Your instructions: Keep only the lines from the start of the data through the line containing "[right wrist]", and output them exactly.

[Start of Attachment]

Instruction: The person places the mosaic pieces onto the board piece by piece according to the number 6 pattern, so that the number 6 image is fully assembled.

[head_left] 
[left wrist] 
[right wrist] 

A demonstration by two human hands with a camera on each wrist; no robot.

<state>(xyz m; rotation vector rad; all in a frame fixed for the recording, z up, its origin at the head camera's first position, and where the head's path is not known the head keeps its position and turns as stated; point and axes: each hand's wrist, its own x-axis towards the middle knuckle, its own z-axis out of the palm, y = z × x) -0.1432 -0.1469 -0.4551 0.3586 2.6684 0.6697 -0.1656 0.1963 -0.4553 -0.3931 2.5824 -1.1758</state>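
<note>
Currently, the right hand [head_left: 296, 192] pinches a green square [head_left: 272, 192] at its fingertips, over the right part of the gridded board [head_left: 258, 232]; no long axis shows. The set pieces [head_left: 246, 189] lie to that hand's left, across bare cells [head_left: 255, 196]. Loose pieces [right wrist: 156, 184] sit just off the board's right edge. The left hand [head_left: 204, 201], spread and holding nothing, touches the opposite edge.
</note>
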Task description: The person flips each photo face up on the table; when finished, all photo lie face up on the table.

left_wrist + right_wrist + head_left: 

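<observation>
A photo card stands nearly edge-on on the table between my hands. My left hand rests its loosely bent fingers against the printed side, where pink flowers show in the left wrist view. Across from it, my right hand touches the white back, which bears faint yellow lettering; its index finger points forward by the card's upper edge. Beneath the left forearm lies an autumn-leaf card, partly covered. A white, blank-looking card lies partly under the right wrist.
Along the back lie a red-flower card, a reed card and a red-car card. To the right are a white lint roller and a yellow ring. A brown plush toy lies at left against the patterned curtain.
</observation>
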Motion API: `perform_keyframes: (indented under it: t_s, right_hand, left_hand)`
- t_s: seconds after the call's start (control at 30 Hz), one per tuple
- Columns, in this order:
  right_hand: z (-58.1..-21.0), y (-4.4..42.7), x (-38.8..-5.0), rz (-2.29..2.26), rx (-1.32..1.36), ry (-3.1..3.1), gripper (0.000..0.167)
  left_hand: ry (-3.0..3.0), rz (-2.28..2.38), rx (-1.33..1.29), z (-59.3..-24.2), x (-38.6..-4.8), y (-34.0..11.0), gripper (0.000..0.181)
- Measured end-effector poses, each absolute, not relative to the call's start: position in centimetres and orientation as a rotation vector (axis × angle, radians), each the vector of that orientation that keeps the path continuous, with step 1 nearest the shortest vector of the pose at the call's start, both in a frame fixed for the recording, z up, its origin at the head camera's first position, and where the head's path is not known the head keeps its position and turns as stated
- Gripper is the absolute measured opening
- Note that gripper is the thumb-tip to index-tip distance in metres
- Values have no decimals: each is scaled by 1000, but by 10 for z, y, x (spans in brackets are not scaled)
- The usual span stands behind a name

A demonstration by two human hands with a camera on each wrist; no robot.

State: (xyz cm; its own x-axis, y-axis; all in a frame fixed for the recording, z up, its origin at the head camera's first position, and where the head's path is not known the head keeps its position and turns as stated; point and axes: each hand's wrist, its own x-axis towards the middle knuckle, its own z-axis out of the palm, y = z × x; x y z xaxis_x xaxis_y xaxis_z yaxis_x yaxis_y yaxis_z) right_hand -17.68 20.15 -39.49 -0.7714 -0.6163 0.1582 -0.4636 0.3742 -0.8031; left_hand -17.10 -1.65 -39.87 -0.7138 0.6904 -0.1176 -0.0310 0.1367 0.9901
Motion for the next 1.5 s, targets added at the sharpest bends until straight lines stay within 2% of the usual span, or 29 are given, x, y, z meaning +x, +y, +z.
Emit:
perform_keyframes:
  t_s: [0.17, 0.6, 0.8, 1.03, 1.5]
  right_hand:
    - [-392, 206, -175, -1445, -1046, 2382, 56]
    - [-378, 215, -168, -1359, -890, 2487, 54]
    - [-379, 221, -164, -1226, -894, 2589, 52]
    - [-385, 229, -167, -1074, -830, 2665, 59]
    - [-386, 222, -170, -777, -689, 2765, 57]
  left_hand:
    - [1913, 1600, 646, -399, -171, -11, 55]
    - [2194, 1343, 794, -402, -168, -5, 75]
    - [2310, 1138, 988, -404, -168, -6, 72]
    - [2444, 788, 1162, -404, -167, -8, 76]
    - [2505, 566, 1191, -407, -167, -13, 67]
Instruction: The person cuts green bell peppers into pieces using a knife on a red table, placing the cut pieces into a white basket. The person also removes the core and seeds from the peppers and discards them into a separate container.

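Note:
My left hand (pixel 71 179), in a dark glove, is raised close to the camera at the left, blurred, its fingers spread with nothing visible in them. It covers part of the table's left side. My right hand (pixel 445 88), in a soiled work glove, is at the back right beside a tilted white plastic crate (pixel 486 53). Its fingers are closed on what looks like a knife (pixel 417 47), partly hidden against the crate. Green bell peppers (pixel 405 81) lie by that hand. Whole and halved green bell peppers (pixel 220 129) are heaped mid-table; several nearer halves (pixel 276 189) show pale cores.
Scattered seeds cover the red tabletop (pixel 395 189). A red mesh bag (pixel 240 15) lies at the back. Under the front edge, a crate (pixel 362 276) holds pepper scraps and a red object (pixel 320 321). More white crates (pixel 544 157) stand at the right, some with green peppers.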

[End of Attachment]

Task solution:
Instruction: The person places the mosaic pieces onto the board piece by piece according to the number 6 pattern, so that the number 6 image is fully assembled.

[head_left] 
[left wrist] 
[right wrist] 

No more output is needed here.